Patience Is a Virtue

It’s been said many times that we have two ears and one mouth so we can listen twice as much as we speak. Actively listening, holding our response to allow the other person, or people, to finish talking is more than polite—it allows us to engage with the other person and quite possibly learn something useful. This is especially important when conversing with your boss, a friend, or a relative; you may think the world of them, but cutting them off mid-sentence will always come across as a sign of disrespect.

When conversing in person, each person’s body language gives cues about when they are ready to listen or speak.(etonastenka/Shutterstock)

In Person

When talking with another person, look for cues that they have more to say. As an example, if they realize you want to respond, they may hold up a hand to signal they have more to say. Another clue is a look, combined with a slight shake of the head, at which point you need to hold your thought. If you are speaking, you can use these same cues to let someone know you aren’t quite done talking.

If you are the one who was interrupted, simply wait until they are done, and reply, “Let’s come back to that,“ or “As I was saying,” before completing your statement. You can also stop talking and make eye contact, perhaps accented by a slight head tilt. When they realize they were talking over you, hopefully, they will rein in their exuberance a bit.

Since phone calls are not face-to-face, it’s especially important to pay attention to the other person’s voice inflections and pauses. (Roman Samborskyi/Shutterstock)

On the Phone

Because we are not face-to-face while talking on the phone, it can be easier to interrupt each other’s sentences. To prevent this faux pas, actively listen to what they are saying, paying close attention not only to the actual words, but also to the inflections they’re using, such as making a statement that is actually a question, which should prompt your response. Some people may speak slowly, so be sure to allow them to complete their thought before you speak. If you must, write down your thoughts so you don’t forget them, or worse, don’t listen to the other person because you are too busy focusing on what you want to say.

If you’re the one being constantly interrupted, consider that the other person might not be aware of what they are doing, perhaps because the topic you are discussing is exciting. Stop talking and ask them to please allow you to complete your sentence; chances are, they will be embarrassed and now be on their best behavior.
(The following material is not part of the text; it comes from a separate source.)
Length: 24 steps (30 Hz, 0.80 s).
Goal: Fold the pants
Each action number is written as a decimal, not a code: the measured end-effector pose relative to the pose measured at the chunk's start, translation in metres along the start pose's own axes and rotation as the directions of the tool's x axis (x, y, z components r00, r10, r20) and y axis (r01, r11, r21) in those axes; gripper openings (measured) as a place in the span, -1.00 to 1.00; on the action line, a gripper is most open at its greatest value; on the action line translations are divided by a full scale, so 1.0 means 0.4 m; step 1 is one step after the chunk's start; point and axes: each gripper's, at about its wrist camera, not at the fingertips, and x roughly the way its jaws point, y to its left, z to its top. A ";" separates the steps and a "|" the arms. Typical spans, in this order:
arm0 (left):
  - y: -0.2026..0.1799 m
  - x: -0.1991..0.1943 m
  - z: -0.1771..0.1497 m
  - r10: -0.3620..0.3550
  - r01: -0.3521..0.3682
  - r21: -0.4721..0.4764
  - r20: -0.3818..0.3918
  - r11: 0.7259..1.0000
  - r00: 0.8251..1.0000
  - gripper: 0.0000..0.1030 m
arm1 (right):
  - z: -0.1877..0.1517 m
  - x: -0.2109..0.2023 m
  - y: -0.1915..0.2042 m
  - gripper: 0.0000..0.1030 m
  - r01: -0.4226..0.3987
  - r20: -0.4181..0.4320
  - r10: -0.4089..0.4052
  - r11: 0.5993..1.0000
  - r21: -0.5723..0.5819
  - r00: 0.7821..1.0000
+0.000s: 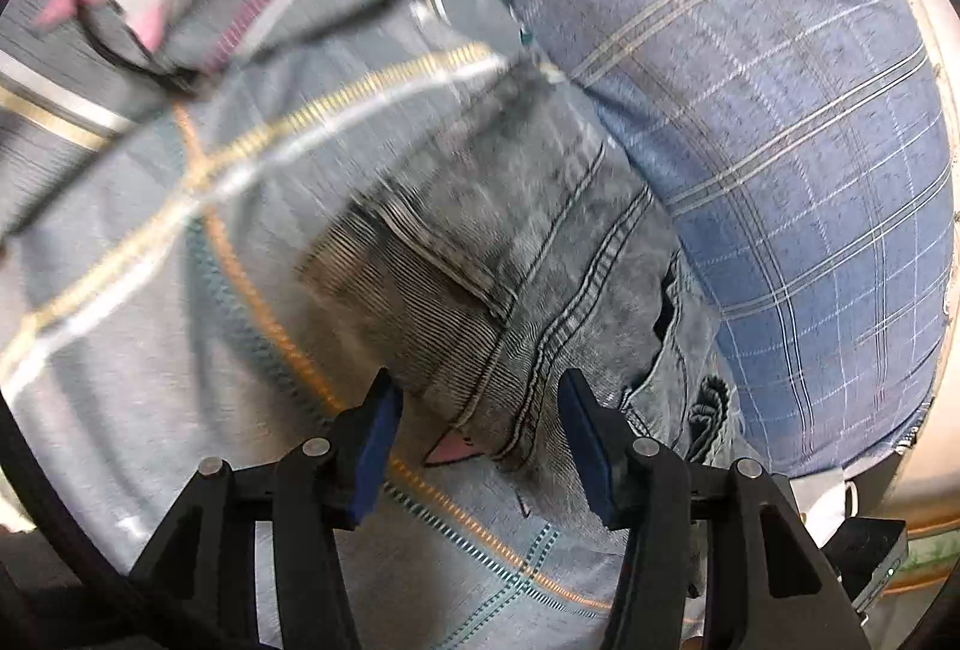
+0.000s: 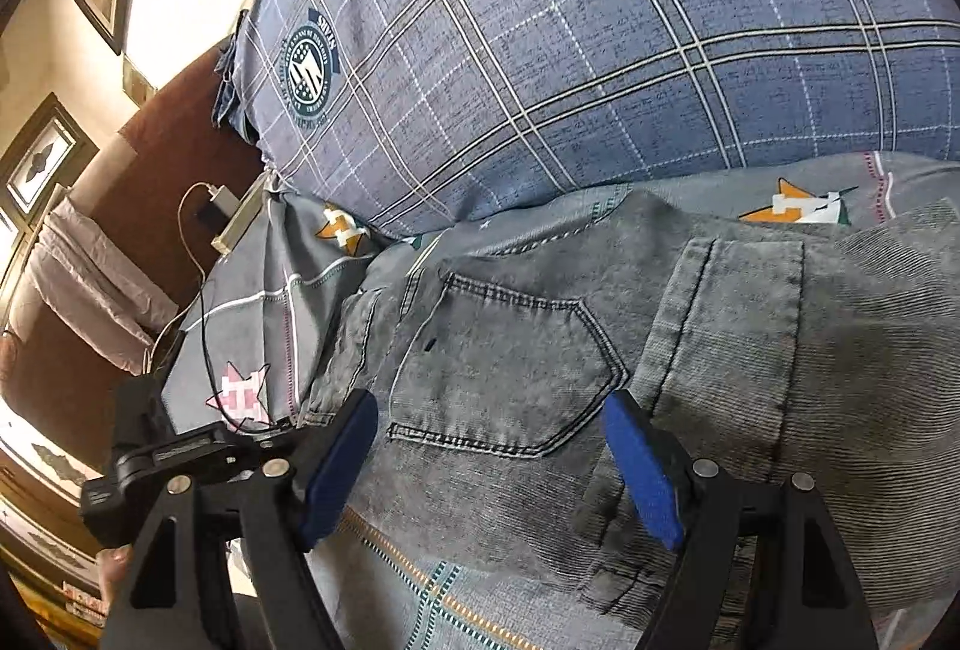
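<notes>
Grey washed denim pants (image 1: 510, 266) lie on a grey patterned bed sheet (image 1: 150, 350). In the left wrist view my left gripper (image 1: 480, 416) is open, its blue pads on either side of a seamed edge of the pants, close above the fabric. In the right wrist view the pants (image 2: 690, 350) lie back side up, with a rear pocket (image 2: 504, 368) showing. My right gripper (image 2: 492, 452) is open and straddles the pocket end of the pants, holding nothing.
A blue plaid duvet (image 2: 600, 50) with a round crest lies bunched just beyond the pants; it also shows in the left wrist view (image 1: 780, 140). A cable and charger (image 2: 216, 200) lie at the bed's far corner. Framed pictures (image 2: 42, 158) hang on the wall.
</notes>
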 end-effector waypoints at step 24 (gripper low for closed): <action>-0.326 -0.046 -0.045 0.074 -0.289 0.404 0.471 0.868 0.879 -0.74 | 0.035 -0.067 -0.051 0.55 -0.164 -0.009 0.166 0.982 0.096 0.986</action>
If they persist in butting in, end the call, telling them you can pick it up again later.

In a Group

When talking with two or more people, the chances of interruptions greatly increase. This can be because of a rapid, excited flow of information and ideas, or it can be caused by someone feeling superior or bored by the way the conversation is going. If you realize someone is constantly butting in and interrupting, try to redirect the conversation in hopes of re-engaging with that person. If they keep interrupting, bring the conversation to a halt, and, using a nice tone, ask them to behave more appropriately.

If you realize you are the person interrupting, hold your tongue and allow the others to speak. If they want to come back to what you were saying, they will.